CITIZENSHIP AT SCHOOL BETWEEN DESIRE, CIVIC ENGAGEMENT AND DEMOCRATIC COMPETENCES
Università degli Studi di Milano-Bicocca (ITALY)
About this paper:
Conference name: 16th annual International Conference of Education, Research and Innovation
Dates: 13-15 November, 2023
Location: Seville, Spain
Abstract:
In the last twenty years, on the impetus of numerous international and European institutions, a large number of civic education programs have been designed and implemented throughout the world at every school level (Damiani, 2021) which offer food for thought on what, in ultimately, it means to be a good citizen today.
The present work therefore aims to explore some educational practices considered significant with respect to the theme of citizenship education by connecting it with the themes of democratic (Bîrzéa, 2000) and social (Balzano, 2020) citizenship, the protagonism of young people and the achievement of skills (Sen 1999, 2010; Nussbaum, 2011), analyzing their theoretical assumptions and objectives.
To this end, starting from a narrative review (Bourthis, 2017) on the topic of citizenship education, the design and implementation of different school projects will be analyzed as presented in some papers (Butler & Milley, 2020; Hoskins, Janmaat & Villalba , 2012; Pham & Duong, 2021) considered significant as they highlight specific aspects of educational practice while maintaining a broad pedagogical gaze on citizenship.

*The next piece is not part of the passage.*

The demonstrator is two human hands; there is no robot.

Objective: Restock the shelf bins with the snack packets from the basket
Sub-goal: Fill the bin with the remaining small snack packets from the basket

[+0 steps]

The history of civics at school corresponds to an ever-increasing interest in the subject by some of the major supranational institutions (Conseil de l'Europe, 2005; UNESCO, 2015; Maastricht Declaration on Global Education, 2002; Eurydice, 2017 ; Agenda 2030) for the development and empowerment of a growing participation of children and young people. At the same time, a new impetus should be recorded in scientific production as regards the theme of education and democracy (Biesta; 2006; Caccioppola, 2022) which has characterized the pedagogical debate since the beginning of the 20th century.
The teaching of the constitutional structure of each country is accompanied in schools by the necessity to provide democratic citizenship fundamental skills, i.e. responsibility, creativity, communication, respect for otherness (Council of Europe, 2017) and the ability to choose (Puka and Beshiri, 2013; Snyders, 1986). If the capability approach makes it possible to address the theme of citizenship education by referring it to key competences to be achieved, the multidimensionality of the phenomenon emerges from the literature for which educating to be citizens means accompanying young people to manage the complexity of a fragmented world, affirming civil, political, social and cultural rights, activate participation in what concerns the community and ultimately design one's own identity (Gagnon, Pagé, 1999), in addition to the importance that should be assigned to the dimension of pleasure, self-realization, desire (Santerini, 2019).
From this point of view, the practices analysis can help to reconstruct the elaborated structure of the phenomenon, restoring its complexity. Furthermore, the reconstruction of the multiplicity of dimensions involved challenges us to identify a theoretical-epistemological framework that can interpret how they intertwine in the concreteness of each experience.Keywords:
Citizenship education, citizenship, civics, school.